Problem description => When the line with "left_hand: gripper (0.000" is reached, include it and stop; before that, copy each line of the listing exactly from the first.
------------------------------------------------
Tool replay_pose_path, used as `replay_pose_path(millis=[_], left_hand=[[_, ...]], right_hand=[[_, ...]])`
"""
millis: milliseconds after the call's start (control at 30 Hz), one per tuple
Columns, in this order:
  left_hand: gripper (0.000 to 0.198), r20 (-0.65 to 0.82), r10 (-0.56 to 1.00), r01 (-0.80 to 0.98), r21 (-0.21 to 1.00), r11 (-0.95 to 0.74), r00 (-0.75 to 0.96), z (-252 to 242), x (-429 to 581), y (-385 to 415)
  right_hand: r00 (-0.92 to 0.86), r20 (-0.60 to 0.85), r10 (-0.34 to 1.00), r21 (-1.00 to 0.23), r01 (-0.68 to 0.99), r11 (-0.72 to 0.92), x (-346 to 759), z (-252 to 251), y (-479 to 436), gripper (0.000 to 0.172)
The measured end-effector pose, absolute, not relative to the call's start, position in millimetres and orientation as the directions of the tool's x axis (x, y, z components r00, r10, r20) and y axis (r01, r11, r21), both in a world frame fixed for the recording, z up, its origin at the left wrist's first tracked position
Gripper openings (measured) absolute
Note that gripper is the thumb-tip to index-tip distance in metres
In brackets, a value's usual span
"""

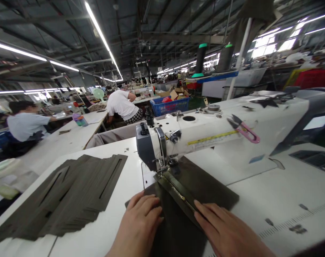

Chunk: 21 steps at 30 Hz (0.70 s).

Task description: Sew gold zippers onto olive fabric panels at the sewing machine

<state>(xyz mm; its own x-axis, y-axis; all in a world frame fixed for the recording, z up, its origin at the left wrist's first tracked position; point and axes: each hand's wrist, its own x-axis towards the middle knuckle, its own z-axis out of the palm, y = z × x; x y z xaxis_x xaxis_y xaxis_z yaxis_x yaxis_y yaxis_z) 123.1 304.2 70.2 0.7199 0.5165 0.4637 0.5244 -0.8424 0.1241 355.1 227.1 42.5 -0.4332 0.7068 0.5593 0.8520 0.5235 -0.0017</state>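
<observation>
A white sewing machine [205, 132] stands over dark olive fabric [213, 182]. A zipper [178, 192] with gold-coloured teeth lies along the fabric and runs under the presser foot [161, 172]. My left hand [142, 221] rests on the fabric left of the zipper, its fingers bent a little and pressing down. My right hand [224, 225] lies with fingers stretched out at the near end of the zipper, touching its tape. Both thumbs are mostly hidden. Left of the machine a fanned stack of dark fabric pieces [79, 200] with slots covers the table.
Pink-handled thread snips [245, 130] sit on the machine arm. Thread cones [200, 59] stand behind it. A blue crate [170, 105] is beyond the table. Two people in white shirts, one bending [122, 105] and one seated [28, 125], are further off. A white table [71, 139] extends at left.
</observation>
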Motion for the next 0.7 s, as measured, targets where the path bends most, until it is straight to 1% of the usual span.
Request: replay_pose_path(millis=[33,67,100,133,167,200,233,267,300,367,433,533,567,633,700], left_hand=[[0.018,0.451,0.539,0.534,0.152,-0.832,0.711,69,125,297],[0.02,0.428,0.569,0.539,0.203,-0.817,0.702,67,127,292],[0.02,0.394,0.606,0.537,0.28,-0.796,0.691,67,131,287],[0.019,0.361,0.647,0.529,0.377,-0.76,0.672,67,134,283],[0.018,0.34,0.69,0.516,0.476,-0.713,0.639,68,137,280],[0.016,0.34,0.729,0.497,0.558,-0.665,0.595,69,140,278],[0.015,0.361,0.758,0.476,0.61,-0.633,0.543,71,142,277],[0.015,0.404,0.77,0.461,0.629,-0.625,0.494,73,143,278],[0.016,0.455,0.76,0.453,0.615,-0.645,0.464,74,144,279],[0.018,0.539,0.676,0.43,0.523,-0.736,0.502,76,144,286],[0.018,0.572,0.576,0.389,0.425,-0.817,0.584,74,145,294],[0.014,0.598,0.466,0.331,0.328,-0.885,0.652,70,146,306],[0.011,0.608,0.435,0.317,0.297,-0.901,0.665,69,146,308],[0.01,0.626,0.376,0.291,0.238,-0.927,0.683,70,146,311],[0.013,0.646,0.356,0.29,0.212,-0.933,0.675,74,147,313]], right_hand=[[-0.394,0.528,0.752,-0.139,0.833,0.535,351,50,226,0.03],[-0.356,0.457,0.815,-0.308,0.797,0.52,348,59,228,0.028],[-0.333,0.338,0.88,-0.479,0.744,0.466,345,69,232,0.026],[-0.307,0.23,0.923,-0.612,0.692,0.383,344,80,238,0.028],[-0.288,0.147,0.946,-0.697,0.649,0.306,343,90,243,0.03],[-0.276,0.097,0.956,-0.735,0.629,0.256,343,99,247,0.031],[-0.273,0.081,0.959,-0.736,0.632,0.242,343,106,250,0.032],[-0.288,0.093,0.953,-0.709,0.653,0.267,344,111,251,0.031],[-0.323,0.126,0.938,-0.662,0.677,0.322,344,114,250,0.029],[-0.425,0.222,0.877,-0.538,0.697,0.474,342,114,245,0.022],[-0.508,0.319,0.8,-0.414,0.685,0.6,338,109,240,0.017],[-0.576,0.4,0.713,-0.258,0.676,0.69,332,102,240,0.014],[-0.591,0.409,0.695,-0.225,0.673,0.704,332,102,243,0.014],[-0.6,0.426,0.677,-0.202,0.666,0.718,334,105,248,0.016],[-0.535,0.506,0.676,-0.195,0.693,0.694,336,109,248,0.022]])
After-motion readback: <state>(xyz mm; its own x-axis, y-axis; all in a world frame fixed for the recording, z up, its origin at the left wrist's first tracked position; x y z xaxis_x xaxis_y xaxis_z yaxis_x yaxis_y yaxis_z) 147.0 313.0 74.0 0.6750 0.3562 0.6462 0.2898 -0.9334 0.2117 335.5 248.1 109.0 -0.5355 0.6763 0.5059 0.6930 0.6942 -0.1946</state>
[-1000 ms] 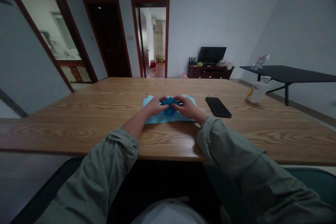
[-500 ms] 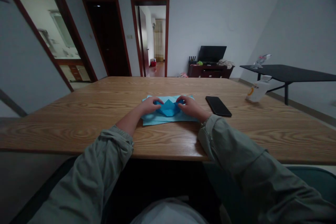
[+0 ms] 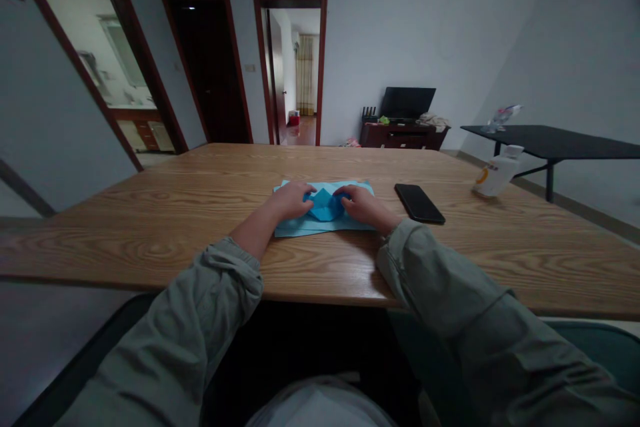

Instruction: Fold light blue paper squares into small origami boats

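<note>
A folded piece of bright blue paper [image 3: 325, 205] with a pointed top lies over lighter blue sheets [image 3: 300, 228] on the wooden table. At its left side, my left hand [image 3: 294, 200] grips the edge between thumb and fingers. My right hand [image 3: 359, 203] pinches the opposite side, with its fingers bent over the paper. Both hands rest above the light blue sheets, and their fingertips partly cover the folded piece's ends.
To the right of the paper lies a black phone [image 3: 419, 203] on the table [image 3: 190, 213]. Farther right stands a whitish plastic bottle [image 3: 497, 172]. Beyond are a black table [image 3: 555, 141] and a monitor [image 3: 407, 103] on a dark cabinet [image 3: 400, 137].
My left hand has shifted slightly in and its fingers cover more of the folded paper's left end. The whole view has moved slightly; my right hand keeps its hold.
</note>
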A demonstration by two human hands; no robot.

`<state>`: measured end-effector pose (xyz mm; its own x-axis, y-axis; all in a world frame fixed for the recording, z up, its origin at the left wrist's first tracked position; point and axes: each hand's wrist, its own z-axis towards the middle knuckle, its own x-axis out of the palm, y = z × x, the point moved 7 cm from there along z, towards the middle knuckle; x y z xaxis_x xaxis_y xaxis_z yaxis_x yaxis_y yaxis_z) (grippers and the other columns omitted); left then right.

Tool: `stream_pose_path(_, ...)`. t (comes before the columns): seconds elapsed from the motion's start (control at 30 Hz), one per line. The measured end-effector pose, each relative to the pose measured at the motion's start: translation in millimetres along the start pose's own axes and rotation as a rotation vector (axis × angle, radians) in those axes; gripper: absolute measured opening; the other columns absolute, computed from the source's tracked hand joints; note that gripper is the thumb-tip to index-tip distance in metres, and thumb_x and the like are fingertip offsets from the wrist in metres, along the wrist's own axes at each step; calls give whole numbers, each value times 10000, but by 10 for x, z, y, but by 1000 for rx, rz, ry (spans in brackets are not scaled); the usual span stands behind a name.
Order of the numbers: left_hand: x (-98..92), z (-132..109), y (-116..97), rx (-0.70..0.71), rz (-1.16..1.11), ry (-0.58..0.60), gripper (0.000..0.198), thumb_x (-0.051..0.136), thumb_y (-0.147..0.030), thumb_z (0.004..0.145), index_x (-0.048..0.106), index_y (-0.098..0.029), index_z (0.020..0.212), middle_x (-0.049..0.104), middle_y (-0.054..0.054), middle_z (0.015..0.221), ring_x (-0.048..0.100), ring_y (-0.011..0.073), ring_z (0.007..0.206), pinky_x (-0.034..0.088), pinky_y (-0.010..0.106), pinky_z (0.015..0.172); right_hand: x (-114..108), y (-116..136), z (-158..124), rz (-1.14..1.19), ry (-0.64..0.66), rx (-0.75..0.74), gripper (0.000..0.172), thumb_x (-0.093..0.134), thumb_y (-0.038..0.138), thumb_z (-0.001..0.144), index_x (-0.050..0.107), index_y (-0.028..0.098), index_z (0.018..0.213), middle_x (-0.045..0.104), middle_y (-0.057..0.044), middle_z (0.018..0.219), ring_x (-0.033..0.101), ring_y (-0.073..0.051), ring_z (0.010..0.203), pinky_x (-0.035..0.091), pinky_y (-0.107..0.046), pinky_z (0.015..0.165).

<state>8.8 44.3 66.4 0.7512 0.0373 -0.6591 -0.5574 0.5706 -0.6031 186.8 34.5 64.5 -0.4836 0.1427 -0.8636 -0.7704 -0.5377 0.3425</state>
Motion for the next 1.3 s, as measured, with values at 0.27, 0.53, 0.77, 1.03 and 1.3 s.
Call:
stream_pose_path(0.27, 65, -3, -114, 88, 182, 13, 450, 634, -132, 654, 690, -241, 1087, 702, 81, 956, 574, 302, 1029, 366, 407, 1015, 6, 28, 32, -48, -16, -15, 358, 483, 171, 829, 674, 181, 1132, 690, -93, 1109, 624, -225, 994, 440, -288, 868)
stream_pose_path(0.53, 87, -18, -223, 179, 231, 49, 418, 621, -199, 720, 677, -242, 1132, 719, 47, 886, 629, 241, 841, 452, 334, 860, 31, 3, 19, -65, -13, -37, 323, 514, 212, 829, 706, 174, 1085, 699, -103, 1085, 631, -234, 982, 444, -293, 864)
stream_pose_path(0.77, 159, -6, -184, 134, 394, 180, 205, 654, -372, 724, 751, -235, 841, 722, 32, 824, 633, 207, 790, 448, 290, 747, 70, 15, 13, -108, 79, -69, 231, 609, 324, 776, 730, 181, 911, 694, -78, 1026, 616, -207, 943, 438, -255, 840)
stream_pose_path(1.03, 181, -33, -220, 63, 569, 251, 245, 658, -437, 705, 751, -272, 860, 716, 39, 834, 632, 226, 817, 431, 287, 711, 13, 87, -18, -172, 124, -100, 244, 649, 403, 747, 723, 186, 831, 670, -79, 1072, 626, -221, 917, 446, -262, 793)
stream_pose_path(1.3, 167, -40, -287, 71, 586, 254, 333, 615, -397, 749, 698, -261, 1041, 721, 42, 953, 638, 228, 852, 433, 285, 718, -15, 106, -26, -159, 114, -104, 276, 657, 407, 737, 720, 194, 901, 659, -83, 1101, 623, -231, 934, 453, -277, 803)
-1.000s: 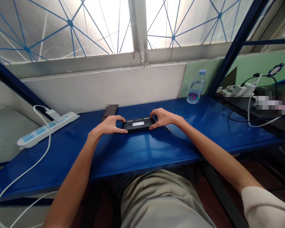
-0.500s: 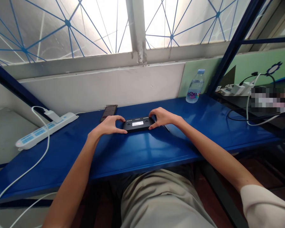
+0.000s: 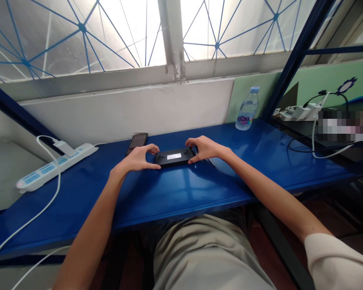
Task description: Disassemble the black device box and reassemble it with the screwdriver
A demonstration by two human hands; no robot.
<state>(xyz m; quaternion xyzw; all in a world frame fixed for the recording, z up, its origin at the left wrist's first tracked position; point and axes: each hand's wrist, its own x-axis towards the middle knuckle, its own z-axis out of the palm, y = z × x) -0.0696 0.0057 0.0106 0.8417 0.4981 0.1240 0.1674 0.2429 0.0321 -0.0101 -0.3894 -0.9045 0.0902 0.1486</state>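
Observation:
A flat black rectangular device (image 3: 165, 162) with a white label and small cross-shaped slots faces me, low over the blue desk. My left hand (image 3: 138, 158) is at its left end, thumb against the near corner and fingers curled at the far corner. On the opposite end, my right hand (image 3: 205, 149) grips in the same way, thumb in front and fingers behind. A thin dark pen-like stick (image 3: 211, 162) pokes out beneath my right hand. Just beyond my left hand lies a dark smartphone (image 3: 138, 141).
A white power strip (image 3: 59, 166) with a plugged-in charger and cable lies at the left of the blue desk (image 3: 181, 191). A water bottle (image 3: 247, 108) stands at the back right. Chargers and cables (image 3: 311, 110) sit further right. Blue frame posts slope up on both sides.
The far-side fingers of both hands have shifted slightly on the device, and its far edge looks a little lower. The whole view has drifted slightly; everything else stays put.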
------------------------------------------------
Written solution =>
Tool replay_pose_path, used as `replay_pose_path(millis=[_], left_hand=[[_, ...]], right_hand=[[_, ...]])`
"""
millis: milliseconds after the call's start (control at 30 Hz), one per tuple
Columns, in this order:
  left_hand: gripper (0.000 to 0.198), r20 (-0.65 to 0.82), r10 (-0.56 to 1.00), r01 (-0.80 to 0.98), r21 (-0.21 to 1.00), r11 (-0.95 to 0.74), r00 (-0.75 to 0.96), z (-252 to 242), x (-429 to 581), y (-385 to 415)

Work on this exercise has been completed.